■ WHAT TO PRODUCE:
Word for word, copy all the data and drop the pictures.

■ DATA EXCERPT:
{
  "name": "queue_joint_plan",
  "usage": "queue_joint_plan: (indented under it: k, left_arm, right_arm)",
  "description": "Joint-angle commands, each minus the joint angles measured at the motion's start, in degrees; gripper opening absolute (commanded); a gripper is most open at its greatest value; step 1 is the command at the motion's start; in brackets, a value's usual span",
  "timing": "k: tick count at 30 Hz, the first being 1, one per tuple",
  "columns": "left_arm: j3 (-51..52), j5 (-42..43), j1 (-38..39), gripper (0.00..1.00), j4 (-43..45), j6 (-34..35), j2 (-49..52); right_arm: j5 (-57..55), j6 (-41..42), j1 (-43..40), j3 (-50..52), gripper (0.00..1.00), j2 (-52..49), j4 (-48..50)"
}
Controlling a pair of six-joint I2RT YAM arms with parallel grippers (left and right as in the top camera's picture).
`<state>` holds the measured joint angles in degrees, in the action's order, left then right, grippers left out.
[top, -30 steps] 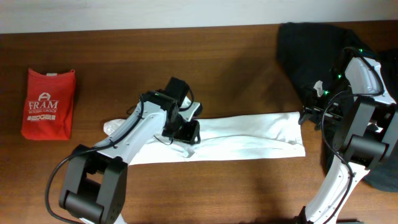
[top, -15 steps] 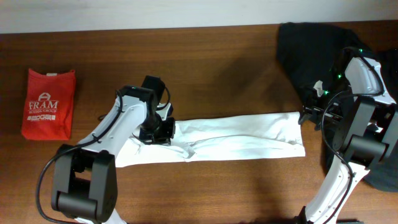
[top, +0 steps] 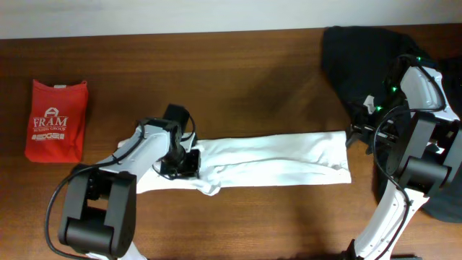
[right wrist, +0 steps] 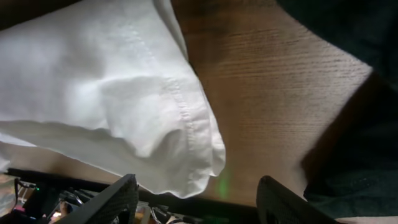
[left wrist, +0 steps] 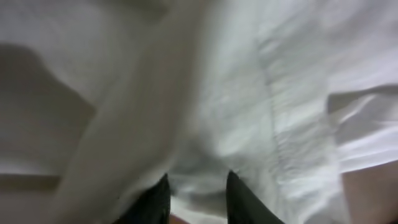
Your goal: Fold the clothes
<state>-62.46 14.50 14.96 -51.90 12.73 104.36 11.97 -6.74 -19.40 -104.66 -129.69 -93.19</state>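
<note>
From overhead I see the white T-shirt (top: 274, 159) lying as a long, wrinkled band across the middle of the table (top: 253, 79), running left to right. My left gripper (top: 180, 160) is down on its left end, touching the cloth. My right gripper (top: 355, 134) sits just beside the shirt's right end. A red shirt (top: 56, 119) lies well apart at the far left, and a black shirt (top: 354, 50) is heaped in the far right corner, under the right arm.

Through the left wrist camera, white fabric fills nearly everything. The two dark fingers (left wrist: 155, 202) stand a narrow gap apart with a fold of cloth between them; I cannot tell whether they pinch it.

Through the right wrist camera, the fingers (right wrist: 115, 199) stand wide with nothing between them. The shirt's stitched hem corner lies on the wood just past them, with the black shirt at the right.
</note>
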Motion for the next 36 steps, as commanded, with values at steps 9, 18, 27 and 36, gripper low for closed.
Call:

■ FINISHED TASK:
{
  "name": "queue_joint_plan",
  "usage": "queue_joint_plan: (indented under it: k, left_arm, right_arm)",
  "description": "Joint-angle commands, each minus the joint angles measured at the motion's start, in degrees; gripper opening absolute (commanded); a gripper is most open at its greatest value; step 1 is the command at the motion's start; in brackets, a value's usual span",
  "timing": "k: tick count at 30 Hz, the first being 1, one per tuple",
  "columns": "left_arm: j3 (-51..52), j5 (-42..43), j1 (-38..39), gripper (0.00..1.00), j4 (-43..45), j6 (-34..35), j2 (-49..52); right_arm: j5 (-57..55), j6 (-41..42), j1 (-43..40), j3 (-50..52), gripper (0.00..1.00), j2 (-52..49), j4 (-48..50)"
}
Controlling a pair of six-joint I2RT YAM arms with parallel grippers (left and right as in the top camera's picture).
`<state>` holds the measured joint angles in degrees, in the action's order, left then right, grippers left out.
[top, -30 steps] 
[top, -15 steps] 
[top, +0 steps] 
[right wrist, +0 steps] 
[left wrist, +0 steps] 
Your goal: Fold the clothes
<state>-62.46 14.50 14.96 -51.90 12.73 104.36 11.97 -6.74 -19.40 -104.66 -129.69 -93.19</state>
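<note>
From overhead I see the white T-shirt (top: 274, 159) lying as a long, wrinkled band across the middle of the table (top: 253, 79), running left to right. My left gripper (top: 180, 160) is down on its left end, touching the cloth. My right gripper (top: 355, 134) sits just beside the shirt's right end. A red shirt (top: 56, 119) lies well apart at the far left, and a black shirt (top: 354, 50) is heaped in the far right corner, under the right arm.

Through the left wrist camera, white fabric fills nearly everything. The two dark fingers (left wrist: 155, 202) stand a narrow gap apart with a fold of cloth between them; I cannot tell whether they pinch it.

Through the right wrist camera, the fingers (right wrist: 115, 199) stand wide with nothing between them. The shirt's stitched hem corner lies on the wood just past them, with the black shirt at the right.
</note>
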Motion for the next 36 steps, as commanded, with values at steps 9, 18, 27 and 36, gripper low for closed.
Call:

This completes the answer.